L'abolition universelle de la peine de mort reste un combat à mener

21 septembre 2011, il est 23h08 à la prison de Jackson en Géorgie : Troy Davis n’est plus.
Pendant plus de vingt ans, cet homme a attendu, dans les couloirs de la mort, son exécution. En dépit de l’absence de preuves matérielles et malgré la rétractation de plusieurs témoins clés, la justice géorgienne a sévi. Un mort, un de plus, un de trop.
Nous ne pouvons que reprendre les dires de Robert Badinter qui résument ce que beaucoup d’entre nous pensons : “S’il est innocent, comme nous en sommes convaincus, c’est un crime, un assassinat judiciaire. Cette affaire restera comme une tache sur la justice des États-Unis. C’est une très grande défaite, bien au-delà des États-Unis, pour l’humanité. »
Au même moment, Lawrence Brewer était exécuté, dans l’ État du Texas, pour avoir commis un meurtre raciste particulièrement sordide. Pour autant, sa mort ne peut nous réjouir quoique la culpabilité de ce condamné fût prouvée. Si les manifestations d’opposition à la peine de mort se font généralement en faveur des possibles ou probables innocents condamnés, l’universalité de notre combat nous conduit à prôner l’abolition totale de ce châtiment.
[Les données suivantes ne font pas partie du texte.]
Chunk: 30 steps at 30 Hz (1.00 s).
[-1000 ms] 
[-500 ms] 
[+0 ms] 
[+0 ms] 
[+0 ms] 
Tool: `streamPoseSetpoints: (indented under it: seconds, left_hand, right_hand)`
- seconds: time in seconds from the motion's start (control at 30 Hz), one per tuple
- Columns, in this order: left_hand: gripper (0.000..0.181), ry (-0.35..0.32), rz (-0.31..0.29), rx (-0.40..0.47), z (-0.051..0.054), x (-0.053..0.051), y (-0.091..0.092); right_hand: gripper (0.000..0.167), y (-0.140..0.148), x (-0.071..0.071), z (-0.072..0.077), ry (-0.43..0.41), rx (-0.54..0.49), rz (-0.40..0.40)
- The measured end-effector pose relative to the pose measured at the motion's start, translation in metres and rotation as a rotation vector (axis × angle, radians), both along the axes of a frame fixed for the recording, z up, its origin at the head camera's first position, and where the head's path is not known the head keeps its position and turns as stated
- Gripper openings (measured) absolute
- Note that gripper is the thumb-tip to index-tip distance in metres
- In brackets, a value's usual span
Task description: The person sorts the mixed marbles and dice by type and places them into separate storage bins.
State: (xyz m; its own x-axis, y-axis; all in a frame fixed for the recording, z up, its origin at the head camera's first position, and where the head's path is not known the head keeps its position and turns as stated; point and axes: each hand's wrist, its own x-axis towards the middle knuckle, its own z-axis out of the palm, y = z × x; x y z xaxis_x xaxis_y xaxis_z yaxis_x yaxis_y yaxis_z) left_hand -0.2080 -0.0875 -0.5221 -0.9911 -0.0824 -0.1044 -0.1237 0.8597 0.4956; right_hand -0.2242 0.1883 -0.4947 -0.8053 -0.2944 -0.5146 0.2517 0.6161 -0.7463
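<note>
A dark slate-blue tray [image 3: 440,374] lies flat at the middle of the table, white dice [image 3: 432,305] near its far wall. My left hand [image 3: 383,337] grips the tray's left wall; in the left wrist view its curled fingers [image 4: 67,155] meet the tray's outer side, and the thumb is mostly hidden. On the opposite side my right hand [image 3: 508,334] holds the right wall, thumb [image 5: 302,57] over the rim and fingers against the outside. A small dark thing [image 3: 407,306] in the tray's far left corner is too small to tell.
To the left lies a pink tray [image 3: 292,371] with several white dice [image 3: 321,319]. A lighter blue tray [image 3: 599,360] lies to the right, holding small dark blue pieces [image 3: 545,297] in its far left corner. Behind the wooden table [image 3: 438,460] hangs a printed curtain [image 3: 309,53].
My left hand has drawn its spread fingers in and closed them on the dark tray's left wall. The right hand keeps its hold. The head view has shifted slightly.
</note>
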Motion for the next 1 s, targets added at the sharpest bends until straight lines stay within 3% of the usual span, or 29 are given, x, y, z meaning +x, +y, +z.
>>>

S’érigeant régulièrement en parangon des droits de l’Homme, les États-Unis devraient se pencher sur leur système judiciaire qui souffre de failles éthiques considérables. Notre propos n’a point l’intention de sombrer dans une caricature anti-américaine primaire. Néanmoins, l’individualisme exacerbé, fondé sur le mythe du self-made man, mâtiné de puritanisme radical, fait du principe inégalitaire la norme sociale – et morale – du fonctionnement de la société américaine. Les difficultés rencontrées par le Président Obama pour imposer sa réforme du système de sécurité sociale, ainsi que les succès électoraux du Tea Party témoignent de cet état de fait. Une forme de brutalité – jugée juste et légitime – régule et jugule les rapports sociaux aux États-Unis. Le système carcéral n’est que le triste reflet de cette brutalité.
Notre opposition viscérale à la peine capitale ne résulte pas d’une quelconque inversion des valeurs ou d’une sensiblerie ridicule à l’égard des coupables. La position abolitionniste porte sur quatre points principaux :
– l’absence de certitude infaillible à l’égard de la culpabilité du condamné,
– la croyance – laïque ou religieuse – en la rédemption,
– le refus de la confusion entre justice et vengeance,
– la volonté de ne pas faire de la justice humaine une justice qui tue.
Le dernier point souligné est essentiel. La mise en scène de la mort par le système judiciaire et carcéral, obligeant des êtres humains à s’abaisser à commettre le pire des châtiments, constitue une infamie insoutenable qui perpétue l’engrenage malsain de la violence suprême. Tel que le disait avec beaucoup de justesse Albert Camus, “qu’est-ce que l’exécution capitale sinon le plus prémédité des meurtres ?”.
Avant de mourir, Troy Davis nous a laissé un message important : “Le combat pour la justice ne s’arrête pas avec moi. Ce combat est pour tous les Troy Davis avant moi et tous ceux qui viendront après moi”.
L’abolition universelle de la peine de mort reste un combat à mener.